Somchaya Liemhetcharat
Research

My long-term research goal is to have multiple robots coordinating and performing some useful task with minimal human intervention. The multi-robot team would need to gather resources (e.g., power from sunlight, materials for repairs), and ensure that the task remains continuously executed even when some robots need down-time (e.g., to rest, recharge and repair).

To accomplish my long-term goal, there are many research areas that I am interested in. Click here for a list of projects that I did during my Ph.D. at Carnegie Mellon University. Below is a list of the research areas I am currently pursuing and/or looking for students to work on. Feel free to contact me via email: som [at] somchaya -dot- org, if you are interested in working on anything below.

Ad Hoc Teams
As research in robotics and artificial intelligence progresses, robots will become more intelligent and autonomous. However, since different universities and research institutes create different robots, these robots may or may not be able to coordinate well when put together in a team. An ad hoc team is one where the team members may not have coordinated before, so their team performance may be unknown. This research area is an extension of my Ph.D thesis on Representation, Planning, and Learning of Dynamic Ad Hoc Robot Teams. The focus of this research is on modeling team performance and forming a multi-robot team, i.e., modeling the interactions of the robots, and selecting which robots should be part of the team, in order to maximize team performance.

Multi-Robot Coordination
Besides modeling how ad hoc teams will perform, I am also interested in research on improving the coordination among robots in a team. Multi-robot coordination is a broad field, and my areas of interest include: continuous task execution, coordination strategies, task allocation, and multi-robot planning. I am particularly interested in heterogeneous robot teams, where robots have different hardware and capabilities. I am interested in algorithms that can run real-time on a robot. My view is that robots should be autonomous and perform most (if not all) computation on-board without requiring external sensors or processors. External sensors and processors should be used when available to improve a robot's performance, but the robot should have a baseline that allows it to act autonomously. This area is an extension of my work in LANdroids and Robot Soccer.

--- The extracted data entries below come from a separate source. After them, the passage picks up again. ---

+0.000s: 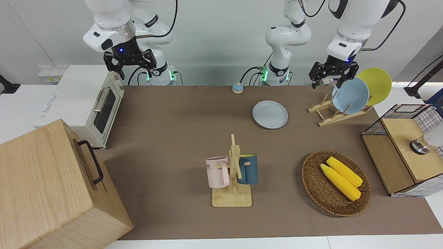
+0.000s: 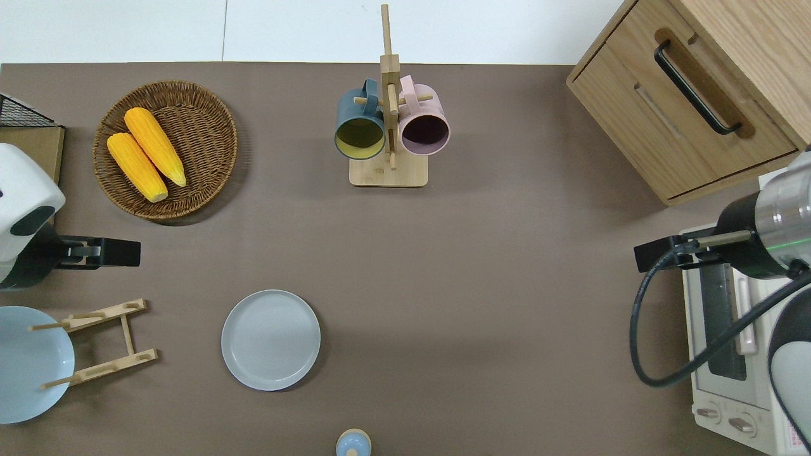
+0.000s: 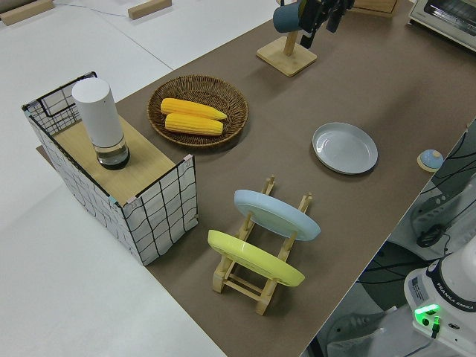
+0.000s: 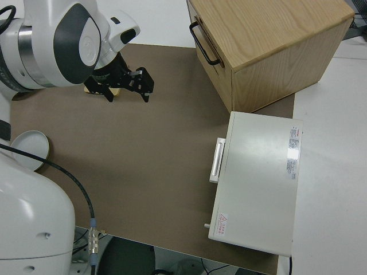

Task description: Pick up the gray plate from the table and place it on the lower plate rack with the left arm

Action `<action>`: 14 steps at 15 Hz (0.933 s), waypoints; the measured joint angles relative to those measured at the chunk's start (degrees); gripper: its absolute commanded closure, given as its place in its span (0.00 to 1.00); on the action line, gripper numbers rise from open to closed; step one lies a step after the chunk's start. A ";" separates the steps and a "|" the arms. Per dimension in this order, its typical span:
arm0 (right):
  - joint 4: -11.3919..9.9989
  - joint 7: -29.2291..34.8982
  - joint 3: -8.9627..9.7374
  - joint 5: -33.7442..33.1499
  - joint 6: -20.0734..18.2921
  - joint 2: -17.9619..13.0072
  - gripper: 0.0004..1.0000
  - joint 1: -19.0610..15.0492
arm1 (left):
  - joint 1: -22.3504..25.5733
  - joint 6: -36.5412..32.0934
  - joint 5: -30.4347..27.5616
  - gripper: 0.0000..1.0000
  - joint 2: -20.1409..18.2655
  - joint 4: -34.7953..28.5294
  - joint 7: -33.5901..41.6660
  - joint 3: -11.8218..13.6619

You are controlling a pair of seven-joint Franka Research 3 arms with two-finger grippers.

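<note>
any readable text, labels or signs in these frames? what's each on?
"FRANKA" plus a smaller second word: left arm base, second word too small to read.
Pink mug: dark lettering, blurred.
Toaster oven: red warning triangle and label strips on top; side print in front view; all too small.

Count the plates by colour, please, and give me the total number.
Gray: 1, the gray plate lying flat on the table.
Sky-blue: 1, the blue plate standing in the plate rack.
Yellow: 1, the yellow plate in the same rack.
Total: 3 plates.
</note>
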 measured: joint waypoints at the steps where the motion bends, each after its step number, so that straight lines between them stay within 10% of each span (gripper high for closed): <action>1: 0.00 0.00 0.00 0.00 0.00 0.00 0.01 0.00 | 0.01 -0.24 0.00 0.00 0.00 0.00 -0.02 0.00; 14: 0.00 0.00 0.00 0.00 0.00 0.00 0.01 0.00 | 0.04 -1.96 -1.11 0.00 -0.14 -0.07 -0.10 0.61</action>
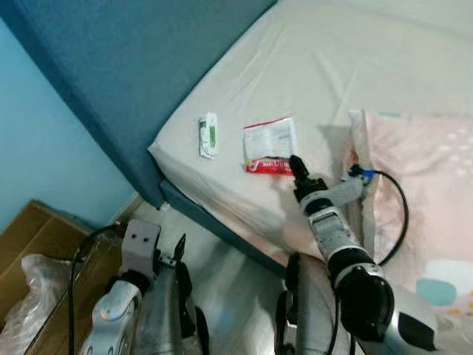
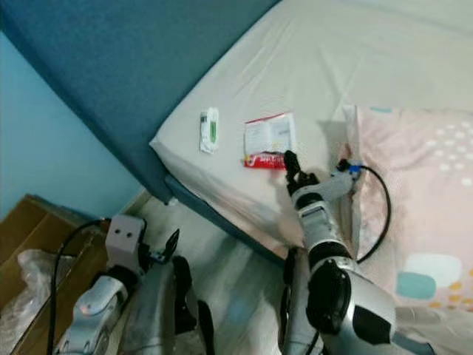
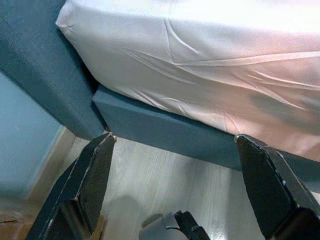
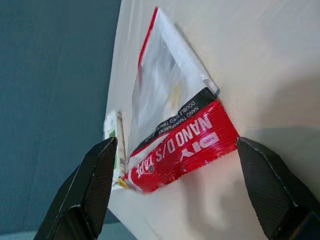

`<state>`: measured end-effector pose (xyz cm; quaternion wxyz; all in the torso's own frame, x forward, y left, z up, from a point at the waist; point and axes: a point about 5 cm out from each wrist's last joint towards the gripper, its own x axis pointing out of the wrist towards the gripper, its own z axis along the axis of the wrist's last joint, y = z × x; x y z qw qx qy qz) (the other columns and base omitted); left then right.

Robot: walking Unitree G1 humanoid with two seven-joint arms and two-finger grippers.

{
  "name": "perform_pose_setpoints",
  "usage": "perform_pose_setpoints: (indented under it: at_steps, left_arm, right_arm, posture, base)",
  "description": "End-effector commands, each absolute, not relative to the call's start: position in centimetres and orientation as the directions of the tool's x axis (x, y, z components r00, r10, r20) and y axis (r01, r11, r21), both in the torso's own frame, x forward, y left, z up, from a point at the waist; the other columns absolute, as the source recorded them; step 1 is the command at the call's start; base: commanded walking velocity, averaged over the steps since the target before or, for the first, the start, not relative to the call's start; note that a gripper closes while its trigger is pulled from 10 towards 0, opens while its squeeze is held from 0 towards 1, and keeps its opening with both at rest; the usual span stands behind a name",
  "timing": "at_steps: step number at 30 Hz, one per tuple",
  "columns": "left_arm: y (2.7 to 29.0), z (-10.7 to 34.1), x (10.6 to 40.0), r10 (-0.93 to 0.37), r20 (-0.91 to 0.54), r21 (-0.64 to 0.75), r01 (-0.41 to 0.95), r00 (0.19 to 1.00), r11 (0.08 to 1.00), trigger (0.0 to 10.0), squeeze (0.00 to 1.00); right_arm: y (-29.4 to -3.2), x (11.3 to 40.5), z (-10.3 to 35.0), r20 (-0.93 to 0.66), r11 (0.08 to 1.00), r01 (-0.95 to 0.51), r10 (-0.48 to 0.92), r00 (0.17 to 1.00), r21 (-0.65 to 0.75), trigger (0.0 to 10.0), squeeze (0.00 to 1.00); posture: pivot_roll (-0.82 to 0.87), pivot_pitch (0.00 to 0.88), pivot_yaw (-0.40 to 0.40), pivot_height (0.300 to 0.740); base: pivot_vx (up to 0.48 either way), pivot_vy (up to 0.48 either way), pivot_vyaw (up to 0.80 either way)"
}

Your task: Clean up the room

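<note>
Soft daylight, slight blur, glare in wrist view.

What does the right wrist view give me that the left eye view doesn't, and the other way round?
Right wrist view: the printed lettering on the red-and-white packet, readable as NANO and TAPE, framed between the open right gripper fingers.

Left eye view: the pink pillow, the cardboard box on the floor, the left gripper low beside the bed, and the blue headboard's full run.

Both: the packet, the small green-and-white wrapper beyond it, the white sheet.
</note>
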<state>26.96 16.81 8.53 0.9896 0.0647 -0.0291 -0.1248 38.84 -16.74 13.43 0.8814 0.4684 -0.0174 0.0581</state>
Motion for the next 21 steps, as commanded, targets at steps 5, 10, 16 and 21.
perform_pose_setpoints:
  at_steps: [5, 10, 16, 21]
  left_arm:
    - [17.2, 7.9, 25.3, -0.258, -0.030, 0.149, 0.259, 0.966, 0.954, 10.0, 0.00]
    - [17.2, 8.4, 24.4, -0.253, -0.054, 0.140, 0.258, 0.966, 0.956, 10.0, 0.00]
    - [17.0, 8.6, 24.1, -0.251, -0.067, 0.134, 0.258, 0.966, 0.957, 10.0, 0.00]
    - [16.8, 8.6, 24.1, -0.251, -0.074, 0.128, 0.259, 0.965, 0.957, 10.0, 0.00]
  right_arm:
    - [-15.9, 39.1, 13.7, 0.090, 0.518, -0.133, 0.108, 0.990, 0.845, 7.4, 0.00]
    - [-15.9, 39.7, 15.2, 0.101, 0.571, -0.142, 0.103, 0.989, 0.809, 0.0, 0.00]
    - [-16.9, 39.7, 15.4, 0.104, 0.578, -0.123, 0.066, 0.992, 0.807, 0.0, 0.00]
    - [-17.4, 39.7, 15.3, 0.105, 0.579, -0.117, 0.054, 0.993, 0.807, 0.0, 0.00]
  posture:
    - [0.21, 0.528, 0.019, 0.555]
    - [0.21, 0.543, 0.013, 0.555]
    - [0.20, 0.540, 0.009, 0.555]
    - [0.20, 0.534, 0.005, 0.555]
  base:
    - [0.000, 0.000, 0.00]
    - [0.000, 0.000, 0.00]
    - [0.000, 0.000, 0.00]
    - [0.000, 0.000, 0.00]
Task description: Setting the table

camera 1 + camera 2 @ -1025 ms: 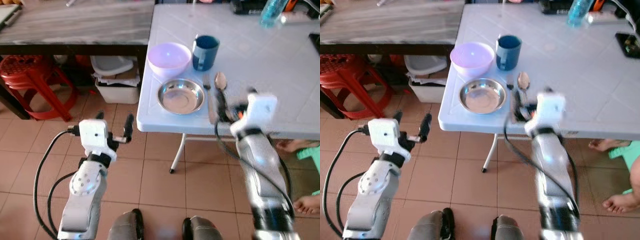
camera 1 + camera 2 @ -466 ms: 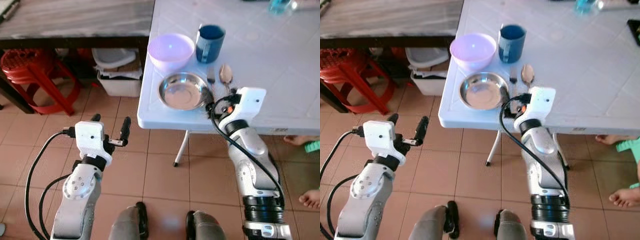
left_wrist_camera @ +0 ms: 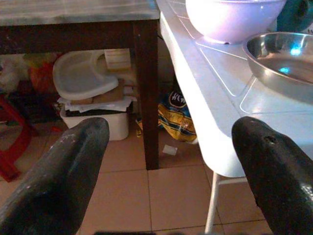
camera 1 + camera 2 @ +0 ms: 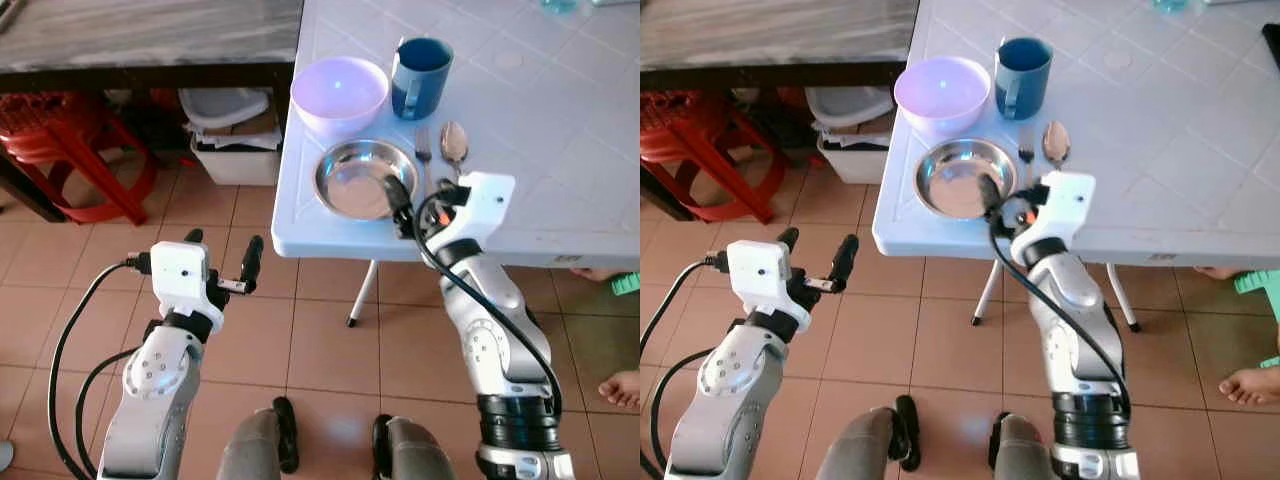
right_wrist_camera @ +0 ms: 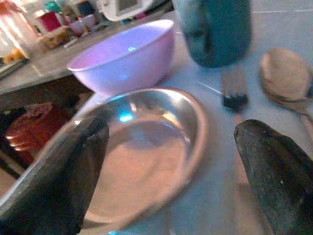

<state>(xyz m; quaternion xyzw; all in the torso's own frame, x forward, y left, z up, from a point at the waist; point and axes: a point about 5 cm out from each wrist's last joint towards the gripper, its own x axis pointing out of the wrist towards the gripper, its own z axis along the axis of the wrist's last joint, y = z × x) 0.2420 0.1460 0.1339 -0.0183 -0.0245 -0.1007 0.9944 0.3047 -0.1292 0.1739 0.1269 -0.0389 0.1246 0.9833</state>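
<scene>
On the white table (image 4: 560,150), near its front left corner, lies a shallow steel plate (image 4: 360,180). Behind it stand a purple bowl (image 4: 338,92) and a blue mug (image 4: 418,76). A fork (image 4: 422,158) and a spoon (image 4: 454,143) lie right of the plate. My right gripper (image 4: 418,205) hovers open at the table's front edge, with one finger over the plate's right rim (image 5: 195,132) and the other by the fork (image 5: 234,98). It holds nothing. My left gripper (image 4: 222,255) is open and empty, low over the floor to the left of the table.
A dark wooden table (image 4: 150,40) abuts the white one on the left. Under it are a red stool (image 4: 70,140) and a white bin with a lid (image 4: 232,150). A person's foot (image 4: 622,385) rests on the tiles at the right.
My right gripper has drawn back toward the table's front edge and shifted left, from beside the fork and spoon to the plate's right rim. The left arm has held still.
</scene>
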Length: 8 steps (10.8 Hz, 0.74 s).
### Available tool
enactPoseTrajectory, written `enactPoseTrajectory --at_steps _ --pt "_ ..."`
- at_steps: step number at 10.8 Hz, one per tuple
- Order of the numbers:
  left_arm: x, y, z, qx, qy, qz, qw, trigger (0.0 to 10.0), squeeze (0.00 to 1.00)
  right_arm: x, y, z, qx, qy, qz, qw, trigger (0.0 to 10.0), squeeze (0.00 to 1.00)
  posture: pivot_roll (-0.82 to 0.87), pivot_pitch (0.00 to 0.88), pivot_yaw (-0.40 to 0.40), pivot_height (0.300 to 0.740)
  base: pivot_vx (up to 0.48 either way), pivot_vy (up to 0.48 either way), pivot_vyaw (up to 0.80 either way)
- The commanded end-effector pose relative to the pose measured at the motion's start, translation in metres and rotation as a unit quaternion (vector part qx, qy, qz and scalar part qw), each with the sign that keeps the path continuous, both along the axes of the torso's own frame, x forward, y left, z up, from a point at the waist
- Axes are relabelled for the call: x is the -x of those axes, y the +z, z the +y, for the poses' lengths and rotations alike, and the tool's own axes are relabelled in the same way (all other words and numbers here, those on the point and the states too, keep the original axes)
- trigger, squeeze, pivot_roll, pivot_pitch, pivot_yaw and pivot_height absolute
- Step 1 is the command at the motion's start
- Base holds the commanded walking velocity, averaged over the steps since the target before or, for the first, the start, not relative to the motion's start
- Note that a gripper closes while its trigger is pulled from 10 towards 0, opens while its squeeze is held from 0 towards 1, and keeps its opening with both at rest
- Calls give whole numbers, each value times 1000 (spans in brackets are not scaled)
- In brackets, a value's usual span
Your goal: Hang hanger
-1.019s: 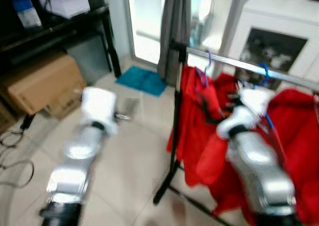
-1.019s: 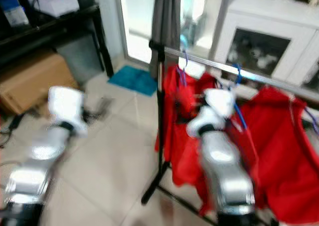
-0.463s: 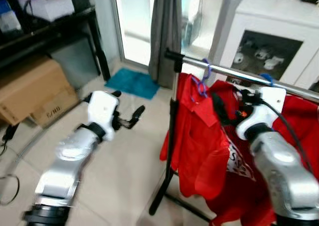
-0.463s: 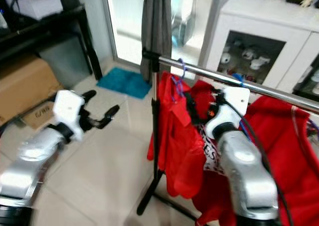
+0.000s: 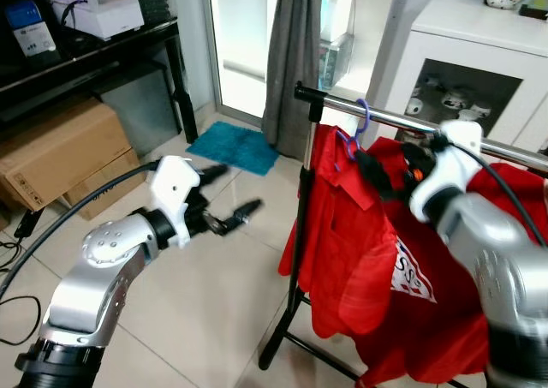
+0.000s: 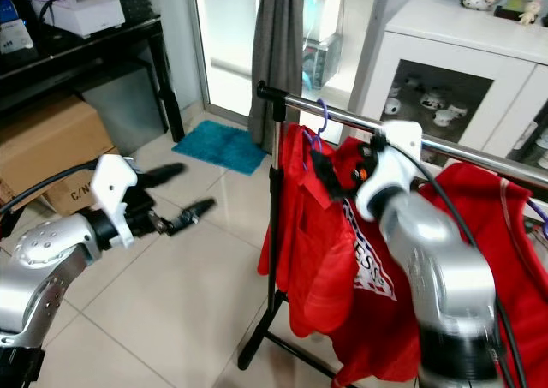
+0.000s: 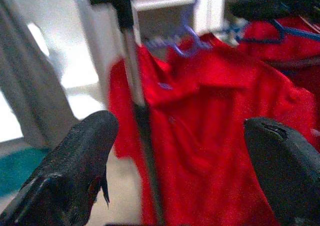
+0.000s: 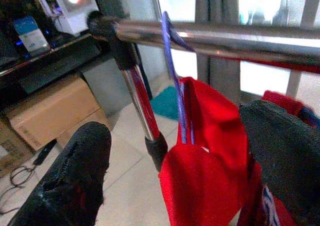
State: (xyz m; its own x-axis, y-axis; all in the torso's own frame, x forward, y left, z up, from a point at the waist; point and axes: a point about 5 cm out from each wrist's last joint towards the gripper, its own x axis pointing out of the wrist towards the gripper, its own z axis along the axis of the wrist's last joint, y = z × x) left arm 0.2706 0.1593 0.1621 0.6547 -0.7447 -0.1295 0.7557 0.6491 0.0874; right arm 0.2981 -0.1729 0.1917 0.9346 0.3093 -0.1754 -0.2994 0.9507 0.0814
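A blue hanger [image 5: 361,114] hooks over the chrome rail [image 5: 334,104] near its black-capped left end and carries a red shirt [image 5: 347,234]. My right gripper [image 5: 390,167] is at the rail just right of that hanger, against the shirt's collar. The right wrist view shows the hanger's hook [image 8: 167,41] on the rail, and the gripper [image 8: 175,121] is open, with the hook and collar beyond the gap between its wide-apart fingers. My left gripper [image 5: 235,191] is open and holds nothing. It hovers over the floor left of the rack's upright and faces the shirt [image 7: 200,116].
The rack's black upright [image 5: 295,234] runs down to a foot on the tiled floor. More red shirts [image 5: 514,199] hang further right. A grey curtain [image 5: 295,54], a teal mat [image 5: 235,144], cardboard boxes [image 5: 60,148], a black desk [image 5: 103,54] and a white cabinet [image 5: 479,54] surround the spot.
The view has shifted and sharpened. My left gripper has reached a little closer to the rack. My right gripper has stayed by the hanger at the rail.
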Motion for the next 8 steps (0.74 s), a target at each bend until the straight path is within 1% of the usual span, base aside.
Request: enactPoseTrajectory --at_steps 1,2,3,5,8 --pt "4 0 -3 -5 -24 20 1000 10000 0 -6 -1 -1 -20 -6 21 1000 10000 0 -91 0 -7 740 0 0 0" --pt "9 1 -5 -5 -42 26 999 10000 0 -17 1 4 -51 -8 37 998 10000 0 -82 0 -18 740 0 0 0" --pt "10 1 -5 -6 -44 21 999 10000 0 -24 3 11 -57 5 40 998 10000 0 -74 0 -29 740 0 0 0" --pt "15 1 -5 -7 -49 27 998 10000 0 -33 6 18 -56 19 39 997 10000 0 -68 0 -38 740 0 0 0" --pt "16 -1 -4 -23 -51 29 998 10000 0 -50 4 26 -32 16 41 999 10000 0 -67 0 -36 740 0 0 0"
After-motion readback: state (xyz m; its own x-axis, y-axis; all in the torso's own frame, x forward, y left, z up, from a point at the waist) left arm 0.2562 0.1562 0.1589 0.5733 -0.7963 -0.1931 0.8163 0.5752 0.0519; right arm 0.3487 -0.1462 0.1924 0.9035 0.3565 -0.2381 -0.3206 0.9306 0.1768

The video below shows the undergraduate project on Vision-based Autonomous Control and Navigation of an Unmanned Aerial Vehicle (UAV), and the next step is to enable multiple UAVs and ground robots to coordinate.

Human-Robot Teams
In general, robots are well-suited for dirty, dangerous, and dull tasks. Robots can perform tasks with high precision and consistency, while humans are good at big picture planning. This research area focuses on the synergy between humans and robots, to maximize the overall task performance. Some topics of interest are: modeling the boundaries of the robot's and human's abilities, information-sharing between robots and humans, effective command and coordination strategies for a human-robot team, and synergizing the human's and robot's abilities to perform a task.

Game-Playing Artificial Intelligence
Learning to play a game has many similarities to learning to perform a task. I am interested in creating AI agents and robots that can play games: real-life games such as soccer, and computer games such as Civilization, Starcraft, and World of Warcraft. The focus of this research area is on learning from experience and simulations to improve overall performance, and to leverage on research in the other areas above. This area is an extension of my work in Robot Soccer.

Nurturing the Next Generation
I was fortunate to have many opportunities during my studies that nurtured my interest in Science and Robotics, and I want to create such opportunities for the next generation. As such, I am generally happy to work with self-motivated students who want to learn more about artificial intelligence and robotics. Also, I believe that robotics is a great avenue for generating interest in Science, Technology, Engineering, and Mathematics (STEM). Hence, I am very interested in developing curriculum to teach STEM topics using robots, and to teach robotics to encourage interest in STEM. This area is an extension of my work in the FIRE project at CMU, and the internships during my Ph.D.